*** Given information Section Begins ***

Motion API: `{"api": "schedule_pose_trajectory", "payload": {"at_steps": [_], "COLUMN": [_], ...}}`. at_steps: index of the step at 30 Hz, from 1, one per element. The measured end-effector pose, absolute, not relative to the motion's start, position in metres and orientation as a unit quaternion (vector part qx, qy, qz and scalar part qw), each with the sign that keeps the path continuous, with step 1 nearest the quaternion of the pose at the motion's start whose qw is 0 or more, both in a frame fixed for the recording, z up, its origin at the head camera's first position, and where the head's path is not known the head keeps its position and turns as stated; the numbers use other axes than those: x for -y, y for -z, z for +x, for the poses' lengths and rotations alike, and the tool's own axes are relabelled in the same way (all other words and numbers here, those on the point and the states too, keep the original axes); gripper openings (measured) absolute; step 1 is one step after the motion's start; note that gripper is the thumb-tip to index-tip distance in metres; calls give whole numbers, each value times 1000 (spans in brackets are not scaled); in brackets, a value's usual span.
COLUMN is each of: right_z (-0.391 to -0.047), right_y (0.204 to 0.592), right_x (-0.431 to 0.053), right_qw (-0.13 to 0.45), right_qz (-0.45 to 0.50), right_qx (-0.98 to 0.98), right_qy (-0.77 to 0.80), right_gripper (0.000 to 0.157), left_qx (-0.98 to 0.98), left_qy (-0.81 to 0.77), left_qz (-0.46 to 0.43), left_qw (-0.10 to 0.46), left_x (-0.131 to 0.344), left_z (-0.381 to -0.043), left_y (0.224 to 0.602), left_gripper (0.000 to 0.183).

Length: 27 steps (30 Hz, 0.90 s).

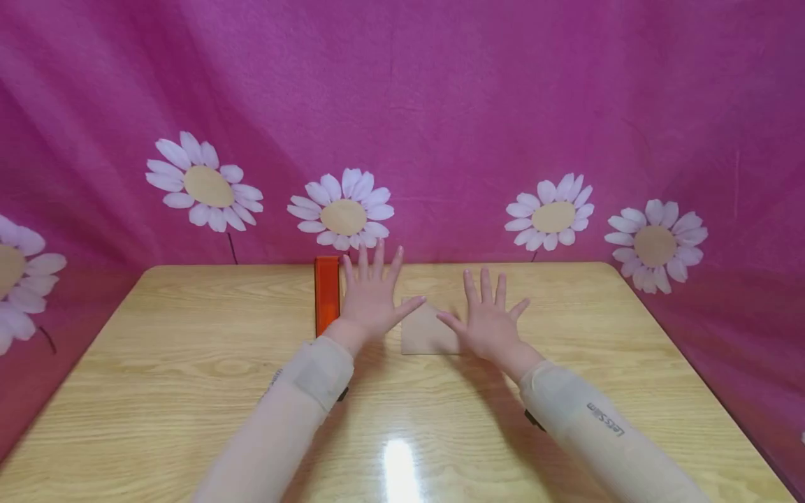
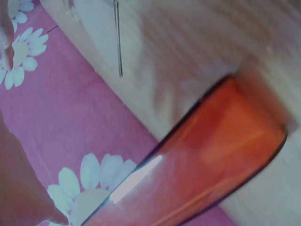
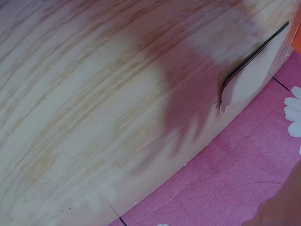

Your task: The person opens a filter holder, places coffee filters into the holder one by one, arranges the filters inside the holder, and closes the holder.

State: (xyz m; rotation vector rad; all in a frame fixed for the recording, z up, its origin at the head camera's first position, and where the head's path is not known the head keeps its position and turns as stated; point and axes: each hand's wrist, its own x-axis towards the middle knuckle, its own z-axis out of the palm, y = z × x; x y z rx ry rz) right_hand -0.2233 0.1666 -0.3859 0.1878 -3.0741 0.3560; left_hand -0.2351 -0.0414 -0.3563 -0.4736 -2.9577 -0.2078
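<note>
Both hands are held over the table with fingers spread, neither gripping anything. The left hand is just right of an upright, glossy orange-red block with dark edges, overlapping part of it in the head view. That orange block fills much of the left wrist view. Between the hands lies a flat beige square card; the left thumb overlaps its top edge and the right hand covers its right side. In the right wrist view the card shows a thin dark edge.
The wood-grain table has its far edge against a magenta cloth printed with white daisies. A bright light reflection shows on the near part of the tabletop. Both forearms wear beige sleeves with bands at the wrists.
</note>
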Motion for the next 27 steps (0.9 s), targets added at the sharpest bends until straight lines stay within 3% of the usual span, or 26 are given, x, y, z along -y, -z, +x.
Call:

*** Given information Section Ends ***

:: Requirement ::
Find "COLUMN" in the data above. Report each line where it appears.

:: Answer to this exercise ::
Motion API: `{"api": "schedule_pose_trajectory", "payload": {"at_steps": [_], "COLUMN": [_], ...}}`. at_steps: index of the step at 30 Hz, from 1, one per element. The measured end-effector pose, absolute, not relative to the motion's start, position in metres and orientation as a unit quaternion (vector part qx, qy, qz and scalar part qw), each with the sign that keeps the path continuous, with step 1 nearest the quaternion of the pose at the motion's start whose qw is 0 or more, both in a frame fixed for the recording, z up, its origin at the head camera's first position, and where the head's path is not known the head keeps its position and turns as stated; the numbers use other axes than those: x for -y, y for -z, z for +x, for the poses' lengths and rotations alike, and the tool's own axes are relabelled in the same way (all other words and numbers here, those on the point and the states too, keep the original axes); gripper openings (measured) absolute; step 1 is one step after the motion's start; note that gripper is the thumb-tip to index-tip distance in metres; calls give whole numbers, each value times 1000 (spans in brackets are not scaled); in brackets, a value's usual span.
COLUMN is each of: right_z (-0.391 to -0.047), right_y (0.204 to 0.592), right_x (-0.431 to 0.053), right_qw (-0.13 to 0.45), right_qz (-0.45 to 0.50), right_qx (-0.98 to 0.98), right_qy (-0.77 to 0.80), right_gripper (0.000 to 0.157), left_qx (-0.98 to 0.98), left_qy (-0.81 to 0.77), left_qz (-0.46 to 0.43), left_qw (-0.10 to 0.46), left_x (-0.131 to 0.344), left_z (-0.381 to -0.043), left_y (0.224 to 0.602), left_gripper (0.000 to 0.183).

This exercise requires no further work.